I keep longing for the days of the sheer design beauty of those desktops, and
it's such a privilege to still have it available for modern Linux
installations, through TDE. When KDE and GNOME went with their new looks, and
especially through the years as the smartphone GUI paradigm took over, and
somehow, developers thought that was a good paradigm to follow, I moved many
years back to XFCE. That was a great throwback desktop for many years, but
sadly, it has now also seemed to adopt much of the smartphone paradigm. It
makes me all the more happy to still have TDE to fall back upon. The graphics,
and the fun sound effects, are just unmatched today. And having a screaming-
fast, responsive system that leaves most of the resources for my actual
programming enjoyment, is just a joy to use.
May this desktop environment always be available for our enjoyment!
The other thing I miss the most is the excitement of waiting on the next
release and all the great new capabilities that would come with it. Starting
in 2008, that excitement was replaced with an equal amount of cringe before
each new release worrying about which icon or app would lead to the next
black-screen, or why x, y and z don't work anymore followed by a complete
delete of the ~/.kde4 directory.
That continued right up until a year or so ago where deleting ~/.kde4
turned into the painful task of picking through ~/.config due to the
monumental bone-headed move by plasma of dumping all individual config files
into that directory instead of standard ~/.config/<somedir>. Really??
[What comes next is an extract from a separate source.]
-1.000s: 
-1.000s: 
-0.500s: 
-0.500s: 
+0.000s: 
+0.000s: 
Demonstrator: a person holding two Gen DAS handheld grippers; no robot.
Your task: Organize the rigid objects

~/.config/plasma would have been fine.
Some things just leave you shaking your head in disbelief....
Oh well, here's to another decade using my favorite desktop. After another
decade, I'll be so tired of looking a computer screens -- it won't matter
anymore. It will be long past time for me to pass fighting the good fight to
the next energetic generation of enthusiasts and I can just turn myself out to
pasture :)
--
David C. Rankin, J.D.,P.E.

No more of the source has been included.